SPF (Sender Policy Framework) is published as a single TXT record at the domain apex starting with SPF, DMARC, and DKIM. Receivers evaluate it during SMTP to decide whether the connecting IP is authorized to send mail for that domain. For "terminal all qualifiers and fail modes", treat the apex TXT as the contract receivers enforce at SMTP time. Document each mechanism, confirm lookup cost, and verify the terminal all matches your risk posture. After DNS changes, re-run the same domain to prove the publication is singular, syntactically valid, and ready for DMARC alignment.
SPF (Sender Policy Framework) is published as a single TXT record at the domain apex starting with SPF, DMARC, and DKIM. Receivers evaluate it during SMTP to decide whether the connecting IP is authorized to send mail for that domain. For "multiple SPF TXT records", treat the apex TXT as the contract receivers enforce at SMTP time. Document each mechanism, confirm lookup cost, and verify the terminal all matches your risk posture. After DNS changes, re-run the same domain to prove the publication is singular, syntactically valid, and ready for DMARC alignment.
SPF (Sender Policy Framework) is published as a single TXT record at the domain apex starting with SPF, DMARC, and DKIM. Receivers evaluate it during SMTP to decide whether the connecting IP is authorized to send mail for that domain. For "DNS lookup limits and flattening", treat the apex TXT as the contract receivers enforce at SMTP time. Document each mechanism, confirm lookup cost, and verify the terminal all matches your risk posture. After DNS changes, re-run the same domain to prove the publication is singular, syntactically valid, and ready for DMARC alignment.
SPF (Sender Policy Framework) is published as a single TXT record at the domain apex starting with SPF, DMARC, and DKIM. Receivers evaluate it during SMTP to decide whether the connecting IP is authorized to send mail for that domain. For "SPF alignment with DMARC", treat the apex TXT as the contract receivers enforce at SMTP time. Document each mechanism, confirm lookup cost, and verify the terminal all matches your risk posture. After DNS changes, re-run the same domain to prove the publication is singular, syntactically valid, and ready for DMARC alignment.
SPF (Sender Policy Framework) is published as a single TXT record at the domain apex starting with SPF, DMARC, and DKIM. Receivers evaluate it during SMTP to decide whether the connecting IP is authorized to send mail for that domain. For "ip4, ip6, mx, and ptr mechanisms", treat the apex TXT as the contract receivers enforce at SMTP time. Document each mechanism, confirm lookup cost, and verify the terminal all matches your risk posture. After DNS changes, re-run the same domain to prove the publication is singular, syntactically valid, and ready for DMARC alignment.
Recommended workflow
- Enter the apex domain that appears in the visible From header.

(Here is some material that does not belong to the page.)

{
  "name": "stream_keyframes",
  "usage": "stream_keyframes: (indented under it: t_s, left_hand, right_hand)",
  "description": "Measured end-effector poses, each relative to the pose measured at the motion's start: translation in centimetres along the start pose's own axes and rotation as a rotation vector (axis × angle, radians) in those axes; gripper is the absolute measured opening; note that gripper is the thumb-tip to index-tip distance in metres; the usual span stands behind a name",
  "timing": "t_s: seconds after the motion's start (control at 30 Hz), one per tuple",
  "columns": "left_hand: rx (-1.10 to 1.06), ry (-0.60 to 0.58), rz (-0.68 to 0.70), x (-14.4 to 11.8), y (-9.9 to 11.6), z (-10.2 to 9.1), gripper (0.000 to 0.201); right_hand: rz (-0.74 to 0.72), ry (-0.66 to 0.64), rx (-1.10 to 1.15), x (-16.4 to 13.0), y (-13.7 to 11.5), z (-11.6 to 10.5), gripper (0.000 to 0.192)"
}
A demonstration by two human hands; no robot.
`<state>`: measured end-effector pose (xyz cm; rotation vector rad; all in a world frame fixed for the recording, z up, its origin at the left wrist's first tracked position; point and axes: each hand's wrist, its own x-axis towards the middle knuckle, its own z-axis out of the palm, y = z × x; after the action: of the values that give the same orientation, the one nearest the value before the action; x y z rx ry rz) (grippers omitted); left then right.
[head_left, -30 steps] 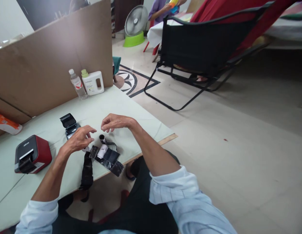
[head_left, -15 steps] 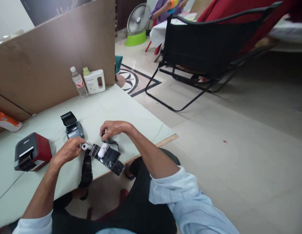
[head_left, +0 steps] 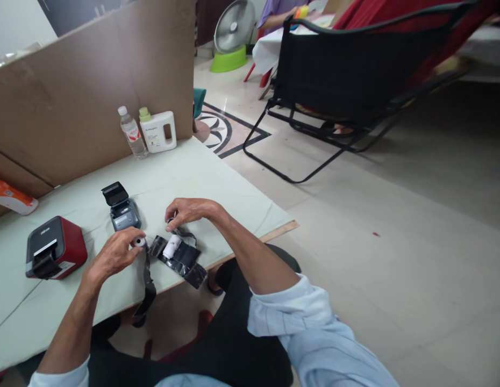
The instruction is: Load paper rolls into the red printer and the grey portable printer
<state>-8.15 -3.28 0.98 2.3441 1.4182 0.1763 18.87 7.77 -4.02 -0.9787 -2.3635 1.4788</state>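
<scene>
At the desk's near edge the left hand grips a small white roll trailing black ribbon, the right hand pinches a half-hidden dark spool, beyond them an open grey printer.

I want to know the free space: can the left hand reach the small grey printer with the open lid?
Probably yes. The left hand, holding a small white roll, sits just in front of the grey printer, with only bare table between them.

Soft daylight, faint shadows, warped edges
</scene>
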Motion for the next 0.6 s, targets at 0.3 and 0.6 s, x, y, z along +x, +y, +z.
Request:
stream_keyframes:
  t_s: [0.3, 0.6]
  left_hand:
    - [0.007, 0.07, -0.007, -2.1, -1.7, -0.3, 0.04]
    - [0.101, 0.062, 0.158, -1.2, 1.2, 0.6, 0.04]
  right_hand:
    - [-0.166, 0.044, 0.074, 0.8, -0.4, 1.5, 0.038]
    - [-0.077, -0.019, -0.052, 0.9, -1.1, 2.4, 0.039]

- Confirm exactly one SPF, DMARC, and DKIM TXT record is published.
- Review parsed mechanisms, terminal all, and lookup count.
- Remove deprecated ptr and permissive +all when possible.
- Pair the result with DMARC and DKIM checks on the same domain.
- Re-run after DNS TTL once includes are verified.
Tool vs manual checks
dig TXT example.com shows raw strings but does not parse mechanisms, warn on +all, or estimate lookup depth. DNS Checker lists all TXT values yet lacks SPF-specific validation. DN01 uses the same Go parser as the production API and returns shareable result pages. For "include mechanisms and third-party senders", treat the apex TXT as the contract receivers enforce at SMTP time. Document each mechanism, confirm lookup cost, and verify the terminal all matches your risk posture. After DNS changes, re-run the same domain to prove the publication is singular, syntactically valid, and ready for DMARC alignment.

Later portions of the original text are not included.